Solidão deixou o corpo se recompondo na cama
e apareceu correndo, desajeitado
me achou na praia, caído, minha mente longe,
meu coração frio, duro
e por baixo da minha pele um deserto havia crescido
e a seca destruía tudo.
Solidão tentou falar comigo,
me sacudiu,
mas não havia luz em meus olhos.
Ele me pegou em seus braços enormes, do tamanho de troncos de arvores
como se eu fosse um bebe desprotegido e caminhou comigo
em direção ao Hotel Rebeka.
No caminho, as cores enfraqueciam.
As pessoas iam andando mais devagar
as árvores da rua iam morrendo
e sem que ninguém percebesse
o mar ia subindo e engolindo a praia, aos poucos,
e aos poucos as beiras daquela imensa cidade
começavam a simplesmente se desfazer
como se fossem de areia o tempo todo.
Solidão começou a andar mais rápido,
conforme sentiu suas forças indo embora.
O homem que pedia dinheiro no semáforo aquele dia não havia comido, mas de repente estava sem fome.
O homem do bar havia parado de limpar um copo na metade, deixou lá, a torneira aberta, o copo ensaboado parado nas mãos, e aos poucos a água da torneira ia diminuindo o fluxo.
As pessoas que andavam, e conversavam, e esbarravam o tempo todo, agora estavam paradas olhando para o chão, sem saber pra onde ir.
Tédio em uma loja de ferramentas estava testando os machados nas pessoas que ele criava, mas de repente seus machados pareciam não estar mais afiados, e as pessoas já pareciam não querer mais resistir.
Só uma pessoa não sentia nada de especial além de sonhos inquietos.
Seus lábios tinham vida.

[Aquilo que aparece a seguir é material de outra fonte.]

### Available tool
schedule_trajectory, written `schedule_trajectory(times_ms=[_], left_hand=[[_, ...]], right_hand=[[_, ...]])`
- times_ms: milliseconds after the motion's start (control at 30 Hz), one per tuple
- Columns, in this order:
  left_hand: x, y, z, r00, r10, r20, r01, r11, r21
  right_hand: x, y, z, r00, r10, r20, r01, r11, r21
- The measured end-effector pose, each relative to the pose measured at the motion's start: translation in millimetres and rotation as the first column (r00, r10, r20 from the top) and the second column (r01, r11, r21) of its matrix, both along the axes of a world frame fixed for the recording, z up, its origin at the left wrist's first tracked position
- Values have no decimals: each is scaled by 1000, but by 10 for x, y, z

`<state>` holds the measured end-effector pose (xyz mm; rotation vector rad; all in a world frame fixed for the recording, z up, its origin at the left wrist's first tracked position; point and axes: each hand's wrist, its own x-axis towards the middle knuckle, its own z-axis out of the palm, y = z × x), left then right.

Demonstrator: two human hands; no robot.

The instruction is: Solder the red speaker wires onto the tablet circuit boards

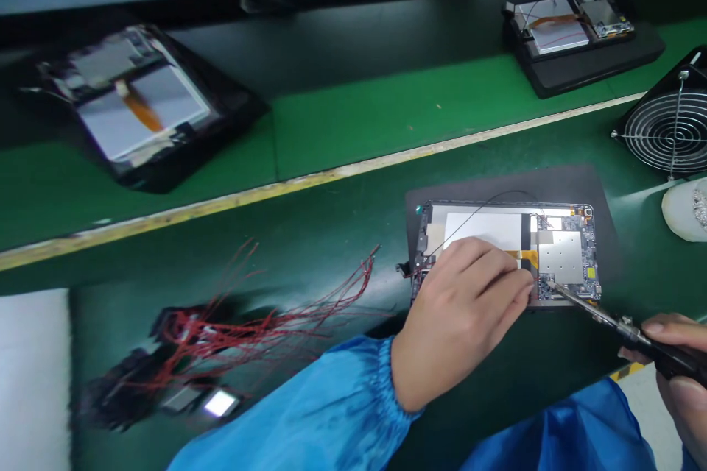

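Note:
An opened tablet (497, 224) lies on a dark mat (602, 195), its white battery, orange flex cable and circuit board (568, 254) showing. My left hand (461, 316) rests on the tablet's near edge with its fingers pinched together by the board; what they pinch is too small to make out. My right hand (682, 375) grips a soldering iron (607, 316), whose tip touches the lower left corner of the circuit board.
A bundle of red wires (265, 324) with small parts lies left of the tablet. Two more opened tablets (132, 99) (568, 22) sit on dark trays on the green belt behind. A wire-guarded fan (671, 125) and a whitish sponge holder (688, 210) stand at the right.

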<state>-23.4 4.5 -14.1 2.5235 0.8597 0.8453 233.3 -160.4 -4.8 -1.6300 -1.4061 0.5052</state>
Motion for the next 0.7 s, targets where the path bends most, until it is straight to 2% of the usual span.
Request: schedule_trajectory(times_ms=[300, 700], left_hand=[[0, -6, 1, 1000, 5, 8, -5, 1000, -5], [10, -10, 16, 1000, -5, 28, 5, 1000, 0]], right_hand=[[-52, 152, 93, 998, 59, 31, -60, 998, 37], [-92, 199, 143, 997, 41, 66, -43, 998, 34]])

Tocavam aquele travesseiro sortudo
que quase se sentia ofendido por tamanha maciez.
Sua pele não ressecava, sua respiração era constante
ela tinha um pouco de cola de fita crepe na têmpora.

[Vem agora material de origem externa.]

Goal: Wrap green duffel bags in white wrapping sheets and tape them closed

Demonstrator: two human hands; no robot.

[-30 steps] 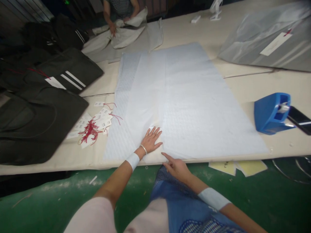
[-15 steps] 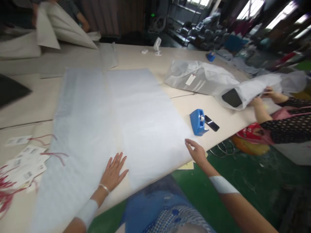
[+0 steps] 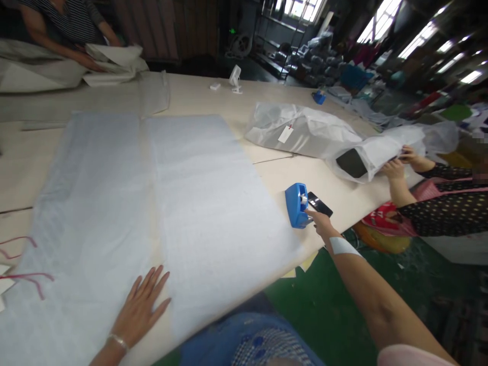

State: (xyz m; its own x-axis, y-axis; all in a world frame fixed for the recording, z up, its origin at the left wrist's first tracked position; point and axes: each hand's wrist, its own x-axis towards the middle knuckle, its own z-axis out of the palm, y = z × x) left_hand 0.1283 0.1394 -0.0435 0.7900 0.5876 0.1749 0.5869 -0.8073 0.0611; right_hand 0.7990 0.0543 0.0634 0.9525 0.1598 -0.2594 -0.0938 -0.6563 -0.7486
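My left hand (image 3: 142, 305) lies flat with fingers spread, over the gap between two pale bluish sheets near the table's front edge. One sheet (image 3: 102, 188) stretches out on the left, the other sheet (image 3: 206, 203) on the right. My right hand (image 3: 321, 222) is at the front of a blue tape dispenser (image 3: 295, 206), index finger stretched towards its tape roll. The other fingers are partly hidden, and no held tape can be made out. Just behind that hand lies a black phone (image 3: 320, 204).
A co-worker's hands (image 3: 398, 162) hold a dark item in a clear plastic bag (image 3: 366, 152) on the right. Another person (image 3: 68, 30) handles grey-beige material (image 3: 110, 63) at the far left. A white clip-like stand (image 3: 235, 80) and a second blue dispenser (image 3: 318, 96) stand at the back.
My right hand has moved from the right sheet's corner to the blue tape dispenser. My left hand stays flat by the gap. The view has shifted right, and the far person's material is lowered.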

Ela tinha tudo que eu precisava pra me sentir bem,
mas entre eu e ela
havia distância
uma distância que diminuía conforme um Viking subia as escadas apertadas
passava pela porta apertada
cambaleava para o lado
quase caindo
e deixava de existir.
E o tempo todo
eu estava sozinho
caído no corredor.
De repente, já não havia mais solidão, dor, medo, nada
e toda a luz começou a ir embora e me abandonar.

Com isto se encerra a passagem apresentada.